Today, it’s a review of a very special book and one of my new favourites. It’s Summerwater by Sarah Moss.
I am so excited to talk about this brilliant new book by Sarah Moss and the wonderful Summerwater. I absolutely loved it but first… what is it about? Here is the synopsis:
From the acclaimed author of Ghost Wall, Summerwater is a devastating story told over twenty-four hours in the Scottish highlands, and a searing exploration of our capacity for both kinship and cruelty in these divided times.
On the longest day of the summer, twelve people sit cooped up with their families in a faded Scottish cabin park. The endless rain leaves them with little to do but watch the other residents.
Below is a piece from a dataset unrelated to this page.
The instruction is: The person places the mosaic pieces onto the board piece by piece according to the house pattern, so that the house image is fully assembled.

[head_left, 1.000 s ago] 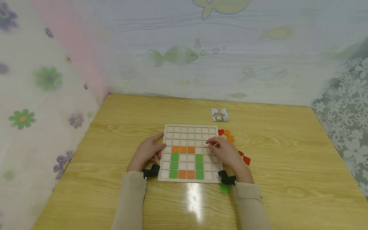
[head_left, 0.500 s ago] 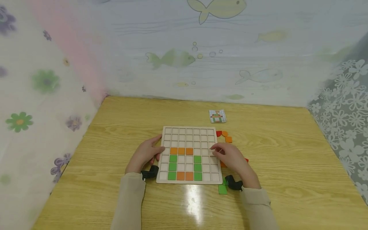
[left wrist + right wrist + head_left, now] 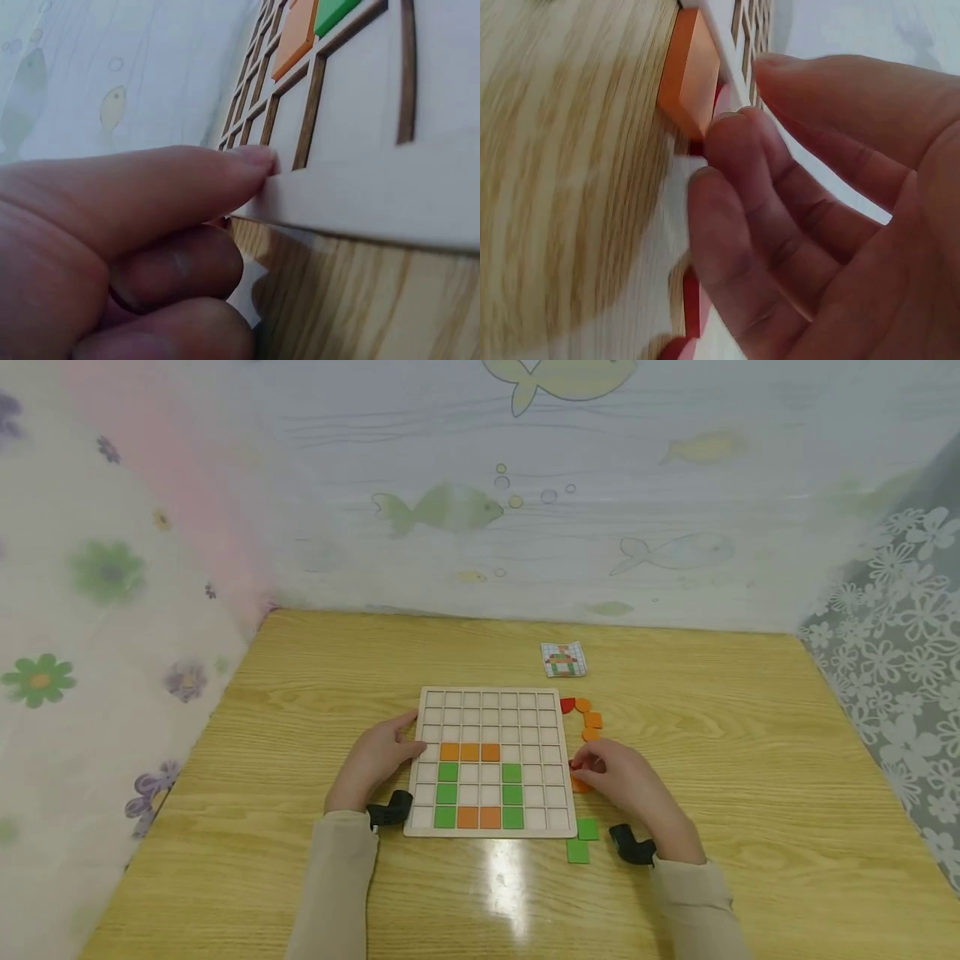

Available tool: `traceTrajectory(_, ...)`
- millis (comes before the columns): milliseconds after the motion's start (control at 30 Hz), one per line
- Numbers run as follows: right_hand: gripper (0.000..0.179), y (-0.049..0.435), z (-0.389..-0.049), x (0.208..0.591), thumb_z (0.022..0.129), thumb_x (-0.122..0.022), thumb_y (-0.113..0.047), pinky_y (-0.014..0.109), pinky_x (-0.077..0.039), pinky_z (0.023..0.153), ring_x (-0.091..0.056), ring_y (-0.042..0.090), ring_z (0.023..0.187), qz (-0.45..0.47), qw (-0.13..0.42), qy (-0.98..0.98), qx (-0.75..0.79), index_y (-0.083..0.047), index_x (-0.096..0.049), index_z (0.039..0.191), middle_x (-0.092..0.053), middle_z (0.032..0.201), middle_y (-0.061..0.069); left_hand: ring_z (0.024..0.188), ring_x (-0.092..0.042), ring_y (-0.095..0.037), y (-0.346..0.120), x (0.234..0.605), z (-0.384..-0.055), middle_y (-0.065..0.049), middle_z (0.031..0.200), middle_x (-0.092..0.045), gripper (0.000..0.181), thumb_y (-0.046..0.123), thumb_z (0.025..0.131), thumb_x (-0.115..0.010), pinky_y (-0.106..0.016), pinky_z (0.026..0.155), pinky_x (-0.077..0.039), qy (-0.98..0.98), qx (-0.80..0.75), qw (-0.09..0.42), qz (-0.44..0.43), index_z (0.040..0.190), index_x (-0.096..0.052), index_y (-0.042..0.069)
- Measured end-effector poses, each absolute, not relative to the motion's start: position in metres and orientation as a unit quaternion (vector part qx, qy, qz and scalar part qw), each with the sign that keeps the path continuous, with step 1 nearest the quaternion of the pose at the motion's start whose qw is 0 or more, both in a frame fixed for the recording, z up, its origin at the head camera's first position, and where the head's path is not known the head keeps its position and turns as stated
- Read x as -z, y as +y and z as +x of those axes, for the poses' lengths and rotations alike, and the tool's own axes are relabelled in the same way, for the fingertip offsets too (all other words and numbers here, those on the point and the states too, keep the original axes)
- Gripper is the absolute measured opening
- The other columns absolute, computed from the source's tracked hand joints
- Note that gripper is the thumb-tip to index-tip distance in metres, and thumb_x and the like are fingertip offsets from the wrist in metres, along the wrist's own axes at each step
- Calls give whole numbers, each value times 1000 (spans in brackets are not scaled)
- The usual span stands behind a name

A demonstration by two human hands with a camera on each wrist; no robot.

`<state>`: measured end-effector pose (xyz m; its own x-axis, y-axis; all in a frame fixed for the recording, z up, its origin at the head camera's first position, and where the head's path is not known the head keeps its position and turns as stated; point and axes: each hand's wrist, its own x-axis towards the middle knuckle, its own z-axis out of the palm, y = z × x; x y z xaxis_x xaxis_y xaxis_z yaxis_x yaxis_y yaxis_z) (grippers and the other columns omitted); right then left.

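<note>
Taking the far side of the table as twelve o'clock, a white cloth printed with flowers (image 3: pixel 37 681) hangs at the far left. The left hand (image 3: pixel 375 760) is at the nine o'clock edge of a pale wooden grid board (image 3: pixel 490 715), its thumb laid straight on the rim; its fingers look relaxed rather than clenched. A black wrist device (image 3: pixel 387 812) sits at that wrist.

The board lies flat on the yellow wood-grain table (image 3: pixel 465 893). Toward its six o'clock edge, a column of three flat green square tiles (image 3: pixel 447 793) comes first, then a row of three orange square tiles (image 3: pixel 469 752) above two more at the bottom, then a second green column (image 3: pixel 512 793).

A small paper card printed with a coloured grid picture (image 3: pixel 564 659) lies at one o'clock. Beyond the board's right edge, a red curved tile (image 3: pixel 567 705) and an orange round tile (image 3: pixel 583 705) lie at two o'clock, two loose green squares (image 3: pixel 578 852) at four. At three o'clock, the right hand (image 3: pixel 618 772) has bent fingers close to red and orange pieces, thumb apart, nothing visibly grasped.
</note>
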<state>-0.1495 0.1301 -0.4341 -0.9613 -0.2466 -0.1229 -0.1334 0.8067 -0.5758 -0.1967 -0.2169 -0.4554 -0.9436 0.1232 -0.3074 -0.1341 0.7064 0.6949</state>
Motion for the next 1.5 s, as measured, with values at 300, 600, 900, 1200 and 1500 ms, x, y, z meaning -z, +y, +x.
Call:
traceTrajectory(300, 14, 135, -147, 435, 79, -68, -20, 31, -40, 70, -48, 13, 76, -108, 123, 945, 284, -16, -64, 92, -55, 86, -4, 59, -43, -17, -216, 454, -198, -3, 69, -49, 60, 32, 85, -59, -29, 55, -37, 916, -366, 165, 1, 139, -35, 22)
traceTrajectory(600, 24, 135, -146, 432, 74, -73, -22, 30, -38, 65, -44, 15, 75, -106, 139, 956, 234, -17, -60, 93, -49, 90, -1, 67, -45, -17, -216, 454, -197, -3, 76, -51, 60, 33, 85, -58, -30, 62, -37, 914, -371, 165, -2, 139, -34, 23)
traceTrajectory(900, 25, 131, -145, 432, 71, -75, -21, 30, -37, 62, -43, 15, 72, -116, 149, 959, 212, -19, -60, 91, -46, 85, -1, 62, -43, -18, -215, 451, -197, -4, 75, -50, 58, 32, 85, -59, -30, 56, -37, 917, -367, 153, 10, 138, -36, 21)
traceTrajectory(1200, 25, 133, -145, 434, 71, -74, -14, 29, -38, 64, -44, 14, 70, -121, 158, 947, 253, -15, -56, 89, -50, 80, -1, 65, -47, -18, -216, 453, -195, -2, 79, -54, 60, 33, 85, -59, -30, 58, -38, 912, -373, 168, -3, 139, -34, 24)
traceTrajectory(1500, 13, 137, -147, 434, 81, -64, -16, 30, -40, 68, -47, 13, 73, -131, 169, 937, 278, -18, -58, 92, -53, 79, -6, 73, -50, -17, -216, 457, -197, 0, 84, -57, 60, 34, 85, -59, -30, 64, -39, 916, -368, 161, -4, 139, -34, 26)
A woman goes running up the Ben as if fleeing; a retired couple reminisce about neighbours long since moved on; a teenage boy braves the dark waters of the loch in his red kayak. Each person is wrapped in their own cares but increasingly alert to the makeshift community around them. One particular family, a mother and daughter without the right clothes or the right manners, starts to draw the attention of the others. Tensions rise and all watch on, unaware of the tragedy that lies ahead as night finally falls.
I really enjoyed her previous novel Ghost Wall, that was long-listed for the Women’s Prize, and I especially enjoyed it after I read it a second time. It is the perfect small book but big on ideas to read on a rainy Sunday. But for me, Summerwater, is even better. The story is told during the longest day of the summer where twelve people are with their families in a Scottish cabin park and it is raining non-stop and nothing to do but to look out through the rain-covered window to the other residents. Each chapter is told by a different character and we get an insight of how they are feeling being cooped up not with the rain but with their families. Some chapters are told from other perspectives of the other family members and it’s just a gorgeous read. A bit like Elizabeth Strout’s Olive Kitteridge books – chapters are from different perspectives but all held together by one thread.
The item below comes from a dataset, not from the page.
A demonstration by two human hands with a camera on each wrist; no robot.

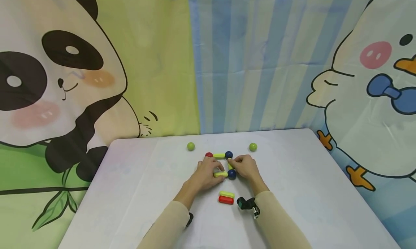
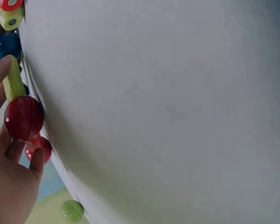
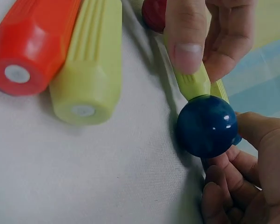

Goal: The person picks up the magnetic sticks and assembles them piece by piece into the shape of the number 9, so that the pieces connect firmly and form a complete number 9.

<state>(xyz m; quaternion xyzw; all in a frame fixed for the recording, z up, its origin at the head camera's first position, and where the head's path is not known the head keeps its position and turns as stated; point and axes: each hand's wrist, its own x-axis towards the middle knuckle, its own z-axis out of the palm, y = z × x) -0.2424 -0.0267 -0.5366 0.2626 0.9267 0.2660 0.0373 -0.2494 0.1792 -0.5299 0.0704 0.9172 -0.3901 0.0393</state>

Sarah Moss is a wonderful writer and this is throughout the novel. I just love everything about it. From the way she uses nature and the landscape, almost a character of its own, her observations of different dynamics between families and relationships, the way she explores hard themes but gives them a light touch. I think it is remarkable how she uses a very short chapter and her characters are crystal clear and you feel like you are them, that you are with them, on their shoulder, in the cabin, listening to the sound of the rain from outside, or on the kayak on the harsh waters. It’s absorbing, atmospheric and of course, isolated.
There are so many themes being explored in the novel. From nature, wildlife, climate change, family, relationships, sex, body image, growing up, growing older, isolation, but also community and division and I think this is very cleverly done. It isn’t as explicit as Ghost Wall but there are political and social undertones under the surface of the novel of community and division as one particular family starts to draw the attention of the other residents and Moss asks: can you put your division aside and come together as a community when tragedy strikes?
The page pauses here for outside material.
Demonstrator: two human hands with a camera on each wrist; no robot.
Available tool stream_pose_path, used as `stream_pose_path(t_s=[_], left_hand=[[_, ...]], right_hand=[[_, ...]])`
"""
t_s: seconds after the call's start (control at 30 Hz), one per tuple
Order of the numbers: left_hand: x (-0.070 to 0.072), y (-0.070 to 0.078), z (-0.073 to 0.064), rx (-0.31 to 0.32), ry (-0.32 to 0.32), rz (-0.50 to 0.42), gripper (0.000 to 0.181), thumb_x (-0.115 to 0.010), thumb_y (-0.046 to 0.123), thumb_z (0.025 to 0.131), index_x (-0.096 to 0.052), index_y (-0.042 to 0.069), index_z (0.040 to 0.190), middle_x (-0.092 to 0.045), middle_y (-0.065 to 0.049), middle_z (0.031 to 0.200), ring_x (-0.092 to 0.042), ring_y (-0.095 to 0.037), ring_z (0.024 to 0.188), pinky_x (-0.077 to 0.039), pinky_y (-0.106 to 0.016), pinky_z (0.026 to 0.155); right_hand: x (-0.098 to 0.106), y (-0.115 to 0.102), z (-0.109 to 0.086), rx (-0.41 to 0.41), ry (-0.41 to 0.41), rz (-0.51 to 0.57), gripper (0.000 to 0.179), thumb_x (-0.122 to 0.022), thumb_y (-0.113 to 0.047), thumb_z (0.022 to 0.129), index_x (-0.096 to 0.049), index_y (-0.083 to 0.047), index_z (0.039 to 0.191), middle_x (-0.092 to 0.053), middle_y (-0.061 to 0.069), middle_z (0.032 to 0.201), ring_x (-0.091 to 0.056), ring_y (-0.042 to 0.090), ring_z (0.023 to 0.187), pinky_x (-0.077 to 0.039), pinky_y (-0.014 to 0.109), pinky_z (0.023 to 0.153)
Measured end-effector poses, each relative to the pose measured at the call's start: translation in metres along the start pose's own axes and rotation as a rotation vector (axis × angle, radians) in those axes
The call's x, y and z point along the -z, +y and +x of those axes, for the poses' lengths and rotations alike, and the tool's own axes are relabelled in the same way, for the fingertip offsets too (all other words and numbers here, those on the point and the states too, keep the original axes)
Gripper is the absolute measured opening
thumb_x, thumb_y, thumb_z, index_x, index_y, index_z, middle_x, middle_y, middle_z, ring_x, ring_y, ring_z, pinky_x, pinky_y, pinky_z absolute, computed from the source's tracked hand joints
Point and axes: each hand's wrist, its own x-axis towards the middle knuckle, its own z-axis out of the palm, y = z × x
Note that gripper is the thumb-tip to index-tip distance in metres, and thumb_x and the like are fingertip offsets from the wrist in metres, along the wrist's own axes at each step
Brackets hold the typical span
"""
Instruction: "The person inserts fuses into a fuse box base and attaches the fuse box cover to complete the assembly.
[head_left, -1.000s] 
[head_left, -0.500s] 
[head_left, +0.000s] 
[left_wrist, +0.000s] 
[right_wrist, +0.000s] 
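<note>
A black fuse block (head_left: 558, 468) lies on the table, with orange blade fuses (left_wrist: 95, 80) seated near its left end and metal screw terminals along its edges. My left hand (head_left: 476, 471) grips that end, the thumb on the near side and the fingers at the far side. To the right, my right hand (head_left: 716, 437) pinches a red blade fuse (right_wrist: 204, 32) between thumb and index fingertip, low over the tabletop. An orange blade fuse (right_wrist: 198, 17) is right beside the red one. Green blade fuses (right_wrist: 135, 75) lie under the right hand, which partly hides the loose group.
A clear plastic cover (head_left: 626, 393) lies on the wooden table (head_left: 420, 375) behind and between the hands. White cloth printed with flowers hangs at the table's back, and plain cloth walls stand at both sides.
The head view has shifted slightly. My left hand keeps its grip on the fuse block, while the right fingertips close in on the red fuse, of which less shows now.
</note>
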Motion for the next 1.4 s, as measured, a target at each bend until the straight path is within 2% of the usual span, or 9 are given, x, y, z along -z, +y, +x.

“The woods expand, settle down for the night, offer a little more shelter to those that need it. Trees sleep, more or less. Maybe some nights they dream and wake, check the darkness, sleep again till dawn.”
Something that I completely loved about this book was how funny it was. I couldn’t stop laughing at some parts when reading it. From a sex scene, to the little observations between a man and his wife, a mother and her child, a brother and his sister, etc. I loved how she used comedy as for me, it was just the typical British humour, no matter what the situation. Because laughter is there, even in the darkest of times, it is how we cope, how we navigate through life. But Sarah Moss is a brilliant writer in comedy where it doesn’t make you cringe but just part of human life and how we interact with others.
Overall, this is a beautiful blur of a book with prose that is observational, with layers upon layers, and how when we are isolated, we look not only at others differently, but ourselves. It is funny, heartfelt, emotional, but full of hope, too. It is the perfect read for a rainy summer/weekend. I couldn’t bare to put it down and I just know that it is a book that I will turn to again and again for years to come. I, for one, can’t wait to see what she has in store next.